- Problem to work on: Please retype the material beneath this task exactly, starting with its first line and finishing with the line containing "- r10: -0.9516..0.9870".

(Data Opens)

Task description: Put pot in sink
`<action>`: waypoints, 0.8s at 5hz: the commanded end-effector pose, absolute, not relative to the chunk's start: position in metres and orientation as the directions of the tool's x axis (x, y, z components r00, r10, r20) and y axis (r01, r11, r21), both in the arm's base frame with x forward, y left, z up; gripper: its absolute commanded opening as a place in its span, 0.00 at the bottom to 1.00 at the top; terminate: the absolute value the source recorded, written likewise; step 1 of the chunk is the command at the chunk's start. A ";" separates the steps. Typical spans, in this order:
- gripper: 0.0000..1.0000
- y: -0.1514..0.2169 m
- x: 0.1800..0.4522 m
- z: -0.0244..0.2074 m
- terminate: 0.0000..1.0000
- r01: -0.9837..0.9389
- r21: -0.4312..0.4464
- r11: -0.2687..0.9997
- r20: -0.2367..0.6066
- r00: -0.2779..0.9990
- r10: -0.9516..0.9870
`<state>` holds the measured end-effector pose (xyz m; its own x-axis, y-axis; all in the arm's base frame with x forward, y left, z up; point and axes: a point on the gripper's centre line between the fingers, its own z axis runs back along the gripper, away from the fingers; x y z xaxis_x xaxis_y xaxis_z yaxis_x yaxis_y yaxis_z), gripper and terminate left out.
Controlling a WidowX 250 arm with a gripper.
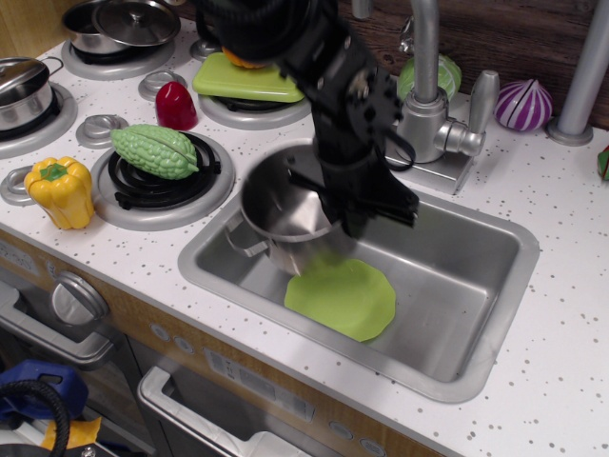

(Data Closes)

- Reply:
Task description: Put pot in sink
`<action>`: waypoints, 0.8s at 5hz: the commanded end-effector pose, absolute, not relative to the chunk's start: position in metres and orientation as the directions of the tool's x axis (x, y, z components r00, r10, r20) and y axis (r01, r11, r21), both in the arm's base frame with x forward, y left, z up; gripper: its absolute commanded opening as a place in its span, 0.00 at the bottom to 1.00 at the top; terminate: the absolute value the source recorded, written likewise; step 1 of the chunk is the command at the chunk's start. A ";" separates the steps. Typical spans, in this order:
- gripper: 0.0000..1.0000
- y: -0.1514..0.2169 m
- x: 0.1800..0.4522 m
- z: -0.0244..0.2074 m
- terminate: 0.0000..1.0000
- r01: -0.9837..0.9389
- r21: -0.4312..0.4464
- r11: -0.2687..0.9997
- r20: -0.2367..0.6066
- r00: -0.2779..0.9990
- r10: -0.9516..0.9870

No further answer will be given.